## Problem to work on:
In the entries that follow, find the line containing "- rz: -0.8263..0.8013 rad"; from there, copy every line exactly through the line containing "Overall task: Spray".
========
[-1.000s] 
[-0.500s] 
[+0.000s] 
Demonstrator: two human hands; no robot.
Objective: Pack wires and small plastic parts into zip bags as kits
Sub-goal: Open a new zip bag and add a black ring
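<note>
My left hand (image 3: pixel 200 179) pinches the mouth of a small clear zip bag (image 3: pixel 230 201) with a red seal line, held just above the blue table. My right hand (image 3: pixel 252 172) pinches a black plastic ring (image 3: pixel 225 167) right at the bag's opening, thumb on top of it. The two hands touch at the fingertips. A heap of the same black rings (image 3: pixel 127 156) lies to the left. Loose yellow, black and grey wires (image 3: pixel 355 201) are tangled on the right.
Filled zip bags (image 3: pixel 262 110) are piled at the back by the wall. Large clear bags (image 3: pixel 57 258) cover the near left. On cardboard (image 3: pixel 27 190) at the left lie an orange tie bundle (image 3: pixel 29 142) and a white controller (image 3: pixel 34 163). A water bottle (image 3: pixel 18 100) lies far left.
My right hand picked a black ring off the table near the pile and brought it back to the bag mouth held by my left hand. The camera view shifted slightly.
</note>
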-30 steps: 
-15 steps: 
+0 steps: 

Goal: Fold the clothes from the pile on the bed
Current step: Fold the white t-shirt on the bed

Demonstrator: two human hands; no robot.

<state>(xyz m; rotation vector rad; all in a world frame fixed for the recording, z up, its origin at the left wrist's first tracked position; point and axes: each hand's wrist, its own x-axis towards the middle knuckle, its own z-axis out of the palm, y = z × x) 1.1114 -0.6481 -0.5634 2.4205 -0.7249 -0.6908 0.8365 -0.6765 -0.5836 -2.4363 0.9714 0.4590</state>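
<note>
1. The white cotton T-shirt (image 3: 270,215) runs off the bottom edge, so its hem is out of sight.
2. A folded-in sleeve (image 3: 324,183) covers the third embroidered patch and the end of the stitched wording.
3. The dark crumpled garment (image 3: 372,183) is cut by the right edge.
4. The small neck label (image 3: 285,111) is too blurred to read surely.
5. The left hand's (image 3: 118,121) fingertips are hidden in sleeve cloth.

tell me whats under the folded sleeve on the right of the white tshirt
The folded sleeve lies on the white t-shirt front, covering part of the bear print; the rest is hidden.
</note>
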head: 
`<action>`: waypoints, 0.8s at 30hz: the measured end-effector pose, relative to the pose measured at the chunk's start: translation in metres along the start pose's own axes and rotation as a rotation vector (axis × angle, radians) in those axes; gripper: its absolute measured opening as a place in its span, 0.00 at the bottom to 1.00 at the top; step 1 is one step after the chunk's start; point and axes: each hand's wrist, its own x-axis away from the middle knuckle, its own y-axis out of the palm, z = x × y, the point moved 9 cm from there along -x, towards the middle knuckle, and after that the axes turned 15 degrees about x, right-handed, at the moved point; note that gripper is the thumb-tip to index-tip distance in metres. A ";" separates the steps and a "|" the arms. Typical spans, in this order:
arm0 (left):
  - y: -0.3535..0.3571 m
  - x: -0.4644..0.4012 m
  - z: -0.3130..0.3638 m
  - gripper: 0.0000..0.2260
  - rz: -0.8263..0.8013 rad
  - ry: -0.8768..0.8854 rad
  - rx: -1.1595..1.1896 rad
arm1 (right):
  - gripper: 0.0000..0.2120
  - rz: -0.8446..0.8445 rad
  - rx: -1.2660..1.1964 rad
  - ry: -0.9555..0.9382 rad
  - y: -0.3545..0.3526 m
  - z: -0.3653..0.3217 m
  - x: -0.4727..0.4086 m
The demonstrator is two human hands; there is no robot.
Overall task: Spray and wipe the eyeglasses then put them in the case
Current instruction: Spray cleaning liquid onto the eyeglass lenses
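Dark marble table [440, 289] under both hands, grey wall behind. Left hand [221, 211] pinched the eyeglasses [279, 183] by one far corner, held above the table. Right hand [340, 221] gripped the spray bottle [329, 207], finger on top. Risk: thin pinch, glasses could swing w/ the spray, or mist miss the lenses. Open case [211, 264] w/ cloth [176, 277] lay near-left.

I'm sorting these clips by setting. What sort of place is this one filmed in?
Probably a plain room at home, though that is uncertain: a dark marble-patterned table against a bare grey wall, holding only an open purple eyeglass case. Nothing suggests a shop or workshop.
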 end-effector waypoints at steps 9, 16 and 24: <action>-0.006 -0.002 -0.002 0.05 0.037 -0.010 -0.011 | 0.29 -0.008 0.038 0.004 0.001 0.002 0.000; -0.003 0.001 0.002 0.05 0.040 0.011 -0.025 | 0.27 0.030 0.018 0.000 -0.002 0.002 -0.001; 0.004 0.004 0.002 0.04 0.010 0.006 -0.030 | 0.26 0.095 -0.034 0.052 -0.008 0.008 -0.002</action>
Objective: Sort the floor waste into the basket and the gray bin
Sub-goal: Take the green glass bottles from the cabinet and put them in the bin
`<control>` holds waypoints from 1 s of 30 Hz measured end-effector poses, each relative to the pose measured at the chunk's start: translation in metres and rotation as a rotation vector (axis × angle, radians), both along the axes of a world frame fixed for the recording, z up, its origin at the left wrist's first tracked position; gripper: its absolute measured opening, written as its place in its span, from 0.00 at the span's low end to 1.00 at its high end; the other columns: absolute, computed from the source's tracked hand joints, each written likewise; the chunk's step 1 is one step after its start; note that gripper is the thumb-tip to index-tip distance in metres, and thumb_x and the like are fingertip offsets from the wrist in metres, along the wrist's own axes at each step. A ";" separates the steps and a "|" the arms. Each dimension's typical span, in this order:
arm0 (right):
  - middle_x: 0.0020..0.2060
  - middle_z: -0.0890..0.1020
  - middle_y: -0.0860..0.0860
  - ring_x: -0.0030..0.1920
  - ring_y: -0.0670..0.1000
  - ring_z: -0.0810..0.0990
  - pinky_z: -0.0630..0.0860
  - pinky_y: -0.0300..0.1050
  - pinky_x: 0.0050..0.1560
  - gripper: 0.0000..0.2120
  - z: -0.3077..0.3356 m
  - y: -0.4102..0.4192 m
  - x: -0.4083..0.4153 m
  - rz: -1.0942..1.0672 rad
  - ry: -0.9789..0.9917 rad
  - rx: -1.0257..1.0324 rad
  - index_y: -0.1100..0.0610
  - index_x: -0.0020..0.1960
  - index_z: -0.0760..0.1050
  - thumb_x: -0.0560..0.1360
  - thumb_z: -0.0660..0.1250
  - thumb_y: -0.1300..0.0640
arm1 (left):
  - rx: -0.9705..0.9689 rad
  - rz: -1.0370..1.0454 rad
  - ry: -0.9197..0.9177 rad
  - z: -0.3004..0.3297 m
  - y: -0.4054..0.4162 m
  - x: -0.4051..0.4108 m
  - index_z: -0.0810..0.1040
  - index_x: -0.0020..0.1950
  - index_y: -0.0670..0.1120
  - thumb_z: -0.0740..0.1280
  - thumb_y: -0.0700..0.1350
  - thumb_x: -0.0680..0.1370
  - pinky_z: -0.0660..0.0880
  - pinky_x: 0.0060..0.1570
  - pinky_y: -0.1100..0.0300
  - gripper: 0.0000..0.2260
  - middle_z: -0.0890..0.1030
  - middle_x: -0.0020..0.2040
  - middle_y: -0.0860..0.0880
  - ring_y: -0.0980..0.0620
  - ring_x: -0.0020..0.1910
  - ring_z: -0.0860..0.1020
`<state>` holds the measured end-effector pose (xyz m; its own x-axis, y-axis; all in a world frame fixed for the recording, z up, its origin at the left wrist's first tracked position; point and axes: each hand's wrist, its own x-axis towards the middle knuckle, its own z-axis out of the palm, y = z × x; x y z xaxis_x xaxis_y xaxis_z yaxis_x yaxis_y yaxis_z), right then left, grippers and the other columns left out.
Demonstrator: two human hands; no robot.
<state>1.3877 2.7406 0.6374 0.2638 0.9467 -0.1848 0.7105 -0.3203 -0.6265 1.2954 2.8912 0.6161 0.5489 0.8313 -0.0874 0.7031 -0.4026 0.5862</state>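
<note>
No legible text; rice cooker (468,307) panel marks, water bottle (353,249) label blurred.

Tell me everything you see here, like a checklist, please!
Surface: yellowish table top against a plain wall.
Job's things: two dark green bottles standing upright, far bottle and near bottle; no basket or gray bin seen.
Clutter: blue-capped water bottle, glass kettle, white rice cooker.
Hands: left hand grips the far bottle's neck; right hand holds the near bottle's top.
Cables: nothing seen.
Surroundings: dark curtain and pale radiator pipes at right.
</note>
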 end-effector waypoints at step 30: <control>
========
## Task result:
  - rz: -0.8263..0.8013 rad
  - ry: -0.8768..0.8854 rad
  - rx: -1.1595..1.1896 rad
arm1 (right):
  - gripper: 0.0000..0.2120
  - rz: -0.8446..0.8445 rad
  - rx: -1.2660..1.1964 rad
  - ry: -0.9555..0.9382 rad
  - y: -0.3545..0.3526 m
  - z: -0.3653..0.3217 m
  - x: -0.4727..0.4086 m
The demonstrator is two human hands; there is no robot.
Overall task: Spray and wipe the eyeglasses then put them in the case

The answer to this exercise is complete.